Lintassultra.com – Meski sudah dilantik menjadi Kepala Desa ( Kades) selama 3 tahun.Delapan Kades di Kecamatan Anggatoa, Kabupaten Konawe, Sulawesi Tenggara (Sultra) hingga saat ini belum menikmati yang namanya honor.
Kedelapan Kades yang dimaksud yakni, Kades Wowaporesa ,Anaosu, Tonganggura, Ulu Lamokuni, Laloata, Manggialo, Lawuka dan Wowa Nario.
Selain tidak mendapatkan honor, delapan desa ini juga sama sekali belum mengelola, Alokasi Dana Desa (ADD) maupun Dana Desa (DD) yang bersumber dari Anggaran Pendapatan dan Belanja Negara (APBN) sebagaimana Kedes lainnya.
Diketahui, kedelapan desa tersebut sudah definitif sejak 2017 lalu berdasarkan Surat Keputusan (SK) Bupati Konawe Nomor 79 tahun 2017 tentang pendefinitifan desa.
Kepala Desa Ulu Lamokuni, Supersemar mengatakan , dia dan tujuh kades lainnya sering mempertanyakan hal tersebut kepada Bupati Konawe, Kery Saiful Konggoasa dan Dewan Perwakilan Rakayat Daerah (DPRD) Konawe. Namun mereka hanya dijanji dan diminta untuk bersabar.
“Katanya sabar dulu. Itu dari 2 tahun lalu sudah sering kita pertanyakan, padahal kita diminta untuk ikut berpartisipasi di semua kegiatan Pemda maupun perayaan 17 Agustus,”terangnya Jumat (23/8/2019).
Dikatakannya, demi menutupi kebutuhan operasional desa, pihaknya terpaksa memungut sumbangan dari masyarakat. Bahkan ia mengaku terpaksa menjual harta benda demi untuk membangun sarana dan prasarana penunjang dalam menjalankan roda pemerintahan.
“Demi membangun balai desa saya harus jual motor dan sapi saya. Bahkan saya harus keluar uang beli mesin pemotong rumput,” kesalnya.
Untuk itu, mewakili tujuh Kades lainnya Supersemar meminta agar Bupati Konawe, Kery Saiful Konggoasa beserta DPRD Konawe segera menentukan status delapan desa, pasalnya meski sudah berstatus definitif mereka merasa seperti desa persiapan.

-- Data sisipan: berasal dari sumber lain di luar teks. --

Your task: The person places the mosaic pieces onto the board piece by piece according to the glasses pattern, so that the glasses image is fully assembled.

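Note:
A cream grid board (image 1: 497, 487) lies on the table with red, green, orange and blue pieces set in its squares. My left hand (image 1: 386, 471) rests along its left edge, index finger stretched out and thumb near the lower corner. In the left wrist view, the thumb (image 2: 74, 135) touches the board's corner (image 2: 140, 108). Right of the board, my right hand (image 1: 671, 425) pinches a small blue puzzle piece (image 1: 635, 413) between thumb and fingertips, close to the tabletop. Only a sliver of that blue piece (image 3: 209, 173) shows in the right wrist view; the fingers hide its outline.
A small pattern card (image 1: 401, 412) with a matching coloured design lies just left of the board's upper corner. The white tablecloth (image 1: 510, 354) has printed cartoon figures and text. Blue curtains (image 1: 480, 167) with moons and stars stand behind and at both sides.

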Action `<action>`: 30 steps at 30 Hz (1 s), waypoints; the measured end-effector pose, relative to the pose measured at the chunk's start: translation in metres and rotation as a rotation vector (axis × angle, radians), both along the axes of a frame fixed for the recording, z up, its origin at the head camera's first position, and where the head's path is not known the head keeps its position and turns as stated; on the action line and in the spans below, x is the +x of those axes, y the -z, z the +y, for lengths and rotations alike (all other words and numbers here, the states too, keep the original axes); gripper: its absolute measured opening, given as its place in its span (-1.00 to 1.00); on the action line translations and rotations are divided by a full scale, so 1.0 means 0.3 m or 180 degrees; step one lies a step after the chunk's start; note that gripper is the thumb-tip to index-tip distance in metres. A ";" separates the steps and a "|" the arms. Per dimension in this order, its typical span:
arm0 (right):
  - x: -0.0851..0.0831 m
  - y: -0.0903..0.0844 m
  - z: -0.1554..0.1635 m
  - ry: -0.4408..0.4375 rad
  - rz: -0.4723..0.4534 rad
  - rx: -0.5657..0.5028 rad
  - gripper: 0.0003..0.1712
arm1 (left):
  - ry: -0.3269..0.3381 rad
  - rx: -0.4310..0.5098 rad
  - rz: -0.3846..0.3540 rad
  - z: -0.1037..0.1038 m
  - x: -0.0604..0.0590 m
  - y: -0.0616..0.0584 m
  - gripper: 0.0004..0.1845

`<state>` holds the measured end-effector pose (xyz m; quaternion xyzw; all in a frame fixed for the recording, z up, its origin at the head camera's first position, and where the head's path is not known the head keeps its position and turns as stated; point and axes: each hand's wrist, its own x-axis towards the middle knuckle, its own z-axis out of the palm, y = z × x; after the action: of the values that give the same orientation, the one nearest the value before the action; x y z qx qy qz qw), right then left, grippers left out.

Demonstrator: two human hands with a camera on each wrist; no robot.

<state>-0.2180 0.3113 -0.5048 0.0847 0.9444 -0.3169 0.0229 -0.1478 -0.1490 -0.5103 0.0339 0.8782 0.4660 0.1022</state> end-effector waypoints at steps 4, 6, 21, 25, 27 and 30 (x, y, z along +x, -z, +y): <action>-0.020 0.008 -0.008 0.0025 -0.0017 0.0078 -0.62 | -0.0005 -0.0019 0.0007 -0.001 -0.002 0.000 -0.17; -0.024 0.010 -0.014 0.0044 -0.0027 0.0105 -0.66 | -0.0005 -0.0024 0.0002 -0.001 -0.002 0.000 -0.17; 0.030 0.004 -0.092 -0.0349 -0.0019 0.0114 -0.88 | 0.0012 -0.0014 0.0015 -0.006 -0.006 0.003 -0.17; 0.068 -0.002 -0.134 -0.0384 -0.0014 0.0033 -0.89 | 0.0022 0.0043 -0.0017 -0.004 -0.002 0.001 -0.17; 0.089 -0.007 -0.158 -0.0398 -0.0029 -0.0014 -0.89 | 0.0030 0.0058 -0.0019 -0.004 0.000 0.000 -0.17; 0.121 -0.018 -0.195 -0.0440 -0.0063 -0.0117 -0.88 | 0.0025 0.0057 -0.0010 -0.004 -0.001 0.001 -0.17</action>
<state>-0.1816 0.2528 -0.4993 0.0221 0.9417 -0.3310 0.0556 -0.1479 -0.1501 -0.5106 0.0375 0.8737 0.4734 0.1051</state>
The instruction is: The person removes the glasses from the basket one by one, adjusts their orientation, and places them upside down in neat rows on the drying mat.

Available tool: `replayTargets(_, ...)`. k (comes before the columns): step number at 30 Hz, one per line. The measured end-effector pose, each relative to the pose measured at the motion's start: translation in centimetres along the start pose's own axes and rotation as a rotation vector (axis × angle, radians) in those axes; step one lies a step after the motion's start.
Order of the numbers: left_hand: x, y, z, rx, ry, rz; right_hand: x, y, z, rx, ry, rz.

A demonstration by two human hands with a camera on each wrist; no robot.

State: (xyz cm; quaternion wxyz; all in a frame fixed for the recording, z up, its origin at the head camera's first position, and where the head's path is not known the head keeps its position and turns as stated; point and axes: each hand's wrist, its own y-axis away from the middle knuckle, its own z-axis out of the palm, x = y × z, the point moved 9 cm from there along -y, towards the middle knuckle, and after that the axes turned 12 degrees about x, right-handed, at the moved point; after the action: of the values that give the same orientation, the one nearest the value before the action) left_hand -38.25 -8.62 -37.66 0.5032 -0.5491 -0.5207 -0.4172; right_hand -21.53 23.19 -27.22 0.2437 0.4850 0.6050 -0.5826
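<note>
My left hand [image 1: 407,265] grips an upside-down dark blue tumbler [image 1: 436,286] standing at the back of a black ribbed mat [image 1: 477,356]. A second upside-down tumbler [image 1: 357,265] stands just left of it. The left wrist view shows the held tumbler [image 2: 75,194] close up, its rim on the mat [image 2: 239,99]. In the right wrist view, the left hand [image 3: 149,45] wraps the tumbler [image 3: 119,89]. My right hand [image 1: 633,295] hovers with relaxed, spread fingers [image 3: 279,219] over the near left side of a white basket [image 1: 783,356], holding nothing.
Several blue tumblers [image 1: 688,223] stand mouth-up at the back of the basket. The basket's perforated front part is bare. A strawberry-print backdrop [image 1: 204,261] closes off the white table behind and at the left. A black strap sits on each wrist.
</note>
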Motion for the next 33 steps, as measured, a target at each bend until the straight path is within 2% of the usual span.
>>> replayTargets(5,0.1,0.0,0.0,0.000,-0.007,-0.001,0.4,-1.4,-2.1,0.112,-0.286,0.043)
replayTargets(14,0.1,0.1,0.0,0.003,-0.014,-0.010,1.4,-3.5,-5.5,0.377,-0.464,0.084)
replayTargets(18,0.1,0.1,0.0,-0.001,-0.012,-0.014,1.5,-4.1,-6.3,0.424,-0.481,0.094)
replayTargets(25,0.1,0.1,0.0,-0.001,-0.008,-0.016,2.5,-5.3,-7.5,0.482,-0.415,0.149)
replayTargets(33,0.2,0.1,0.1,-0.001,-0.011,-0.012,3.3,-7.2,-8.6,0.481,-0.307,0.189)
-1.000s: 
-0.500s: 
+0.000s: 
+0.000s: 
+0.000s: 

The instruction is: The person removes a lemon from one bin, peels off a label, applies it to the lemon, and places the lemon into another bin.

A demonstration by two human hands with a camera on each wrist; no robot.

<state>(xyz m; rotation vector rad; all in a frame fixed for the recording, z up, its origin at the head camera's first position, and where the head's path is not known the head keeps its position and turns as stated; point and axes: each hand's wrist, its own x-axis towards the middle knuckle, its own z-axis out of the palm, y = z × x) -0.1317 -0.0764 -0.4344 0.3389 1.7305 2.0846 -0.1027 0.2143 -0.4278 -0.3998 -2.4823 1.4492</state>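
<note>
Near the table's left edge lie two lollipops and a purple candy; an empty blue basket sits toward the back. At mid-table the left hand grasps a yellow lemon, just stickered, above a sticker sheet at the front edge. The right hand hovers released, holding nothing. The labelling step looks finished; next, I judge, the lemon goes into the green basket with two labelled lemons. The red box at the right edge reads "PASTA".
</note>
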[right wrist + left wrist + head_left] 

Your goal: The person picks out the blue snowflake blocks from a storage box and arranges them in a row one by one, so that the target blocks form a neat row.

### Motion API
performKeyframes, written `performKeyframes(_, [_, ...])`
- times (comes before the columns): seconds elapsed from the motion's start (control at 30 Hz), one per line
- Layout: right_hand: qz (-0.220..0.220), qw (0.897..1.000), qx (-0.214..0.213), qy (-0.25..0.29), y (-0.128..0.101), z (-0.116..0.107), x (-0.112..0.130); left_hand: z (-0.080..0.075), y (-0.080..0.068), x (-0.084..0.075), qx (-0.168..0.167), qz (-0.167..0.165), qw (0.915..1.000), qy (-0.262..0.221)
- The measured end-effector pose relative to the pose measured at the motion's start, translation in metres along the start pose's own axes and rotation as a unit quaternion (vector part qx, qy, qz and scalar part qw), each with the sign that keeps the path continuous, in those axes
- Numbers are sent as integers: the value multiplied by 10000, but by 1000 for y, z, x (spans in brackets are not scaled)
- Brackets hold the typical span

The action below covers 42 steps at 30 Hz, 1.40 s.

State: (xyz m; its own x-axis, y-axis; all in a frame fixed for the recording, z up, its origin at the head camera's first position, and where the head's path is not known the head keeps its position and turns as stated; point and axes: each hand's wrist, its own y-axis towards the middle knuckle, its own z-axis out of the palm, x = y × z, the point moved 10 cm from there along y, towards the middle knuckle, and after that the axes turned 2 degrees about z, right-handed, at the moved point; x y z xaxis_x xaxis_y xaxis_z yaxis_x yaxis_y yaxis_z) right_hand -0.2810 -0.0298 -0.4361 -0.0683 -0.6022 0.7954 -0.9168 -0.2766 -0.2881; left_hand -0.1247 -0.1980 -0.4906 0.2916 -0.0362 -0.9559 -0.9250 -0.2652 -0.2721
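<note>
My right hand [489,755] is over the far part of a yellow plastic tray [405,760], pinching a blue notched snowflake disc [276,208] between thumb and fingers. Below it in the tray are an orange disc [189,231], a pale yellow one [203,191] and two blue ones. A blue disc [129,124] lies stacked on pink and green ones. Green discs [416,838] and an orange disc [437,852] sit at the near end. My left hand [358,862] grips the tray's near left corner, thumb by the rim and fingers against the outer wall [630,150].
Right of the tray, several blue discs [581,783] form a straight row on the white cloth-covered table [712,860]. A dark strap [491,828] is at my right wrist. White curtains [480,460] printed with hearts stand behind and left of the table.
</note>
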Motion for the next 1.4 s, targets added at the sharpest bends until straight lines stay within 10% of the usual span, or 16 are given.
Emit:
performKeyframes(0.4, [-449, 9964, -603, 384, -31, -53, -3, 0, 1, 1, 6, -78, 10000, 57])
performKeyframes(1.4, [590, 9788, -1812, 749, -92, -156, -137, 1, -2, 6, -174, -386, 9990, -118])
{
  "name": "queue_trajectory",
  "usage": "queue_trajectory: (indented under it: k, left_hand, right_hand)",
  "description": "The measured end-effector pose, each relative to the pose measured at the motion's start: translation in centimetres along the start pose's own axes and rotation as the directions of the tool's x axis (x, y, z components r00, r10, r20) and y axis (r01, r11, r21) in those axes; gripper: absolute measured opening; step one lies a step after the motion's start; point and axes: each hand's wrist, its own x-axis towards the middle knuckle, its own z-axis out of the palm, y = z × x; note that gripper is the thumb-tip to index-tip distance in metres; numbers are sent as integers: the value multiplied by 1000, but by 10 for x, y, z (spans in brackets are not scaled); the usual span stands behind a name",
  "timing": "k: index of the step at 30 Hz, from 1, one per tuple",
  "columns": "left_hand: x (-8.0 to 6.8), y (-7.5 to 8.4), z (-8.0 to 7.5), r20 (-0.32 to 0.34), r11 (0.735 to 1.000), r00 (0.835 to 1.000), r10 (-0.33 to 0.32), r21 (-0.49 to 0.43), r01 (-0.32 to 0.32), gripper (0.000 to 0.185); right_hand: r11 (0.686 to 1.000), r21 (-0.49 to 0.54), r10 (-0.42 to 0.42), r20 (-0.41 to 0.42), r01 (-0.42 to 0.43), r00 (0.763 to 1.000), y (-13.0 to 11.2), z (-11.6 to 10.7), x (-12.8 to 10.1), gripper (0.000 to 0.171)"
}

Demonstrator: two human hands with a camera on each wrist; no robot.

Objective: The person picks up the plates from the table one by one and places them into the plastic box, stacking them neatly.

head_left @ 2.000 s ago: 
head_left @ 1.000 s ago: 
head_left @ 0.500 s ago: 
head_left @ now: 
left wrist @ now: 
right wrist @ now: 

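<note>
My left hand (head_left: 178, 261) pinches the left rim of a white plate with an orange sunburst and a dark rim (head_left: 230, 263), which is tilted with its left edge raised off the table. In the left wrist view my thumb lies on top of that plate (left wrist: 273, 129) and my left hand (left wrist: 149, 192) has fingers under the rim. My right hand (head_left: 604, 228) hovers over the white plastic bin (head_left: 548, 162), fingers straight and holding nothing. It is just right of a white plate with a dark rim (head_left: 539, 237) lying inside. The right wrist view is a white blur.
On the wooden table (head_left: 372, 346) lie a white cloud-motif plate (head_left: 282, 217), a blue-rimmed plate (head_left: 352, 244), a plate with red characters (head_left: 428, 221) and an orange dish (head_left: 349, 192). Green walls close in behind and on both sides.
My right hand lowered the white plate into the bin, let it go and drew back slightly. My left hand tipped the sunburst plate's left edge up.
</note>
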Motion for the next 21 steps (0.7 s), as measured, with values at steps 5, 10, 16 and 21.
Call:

“Kita minta kejelasan. Kalau tidak, lebih baik kedelapan desa ini dikembalikan saja ke desa induknya, agar pemerataan pembangunan dapat dirasakan oleh masyarakat lainnya,” pintanya.
Ia pun menduga bahwa pendefinitifan kedelapan desa tersebut merupakan strategi Pemda Konawe untuk bisa memekarkan Kecamatan Anggatoa yang kala itu hanya ada enam desa saja.
“Kembalikan saja ke desa induknya, tapi dengan syarat bayar dulu kerugian kami selama menjabat, dan rehabilitasi nama kami sebagai kepala Desa,” tutupnya.
Kepala Badan Pemberdayaan Masyarakat Desa (BPMD) Kabupaten Konawe, Keny Yuga Permana saat dikonfirmasi awak media mengaku belum mengetahui terkait hal tersebut.
“Saya tidak tau itu, Nanti saya cek kembali. Mudah-mudahan ada titik terang di 2020,” singkat Keny saat dihubungi via selulernya.(Red/LS).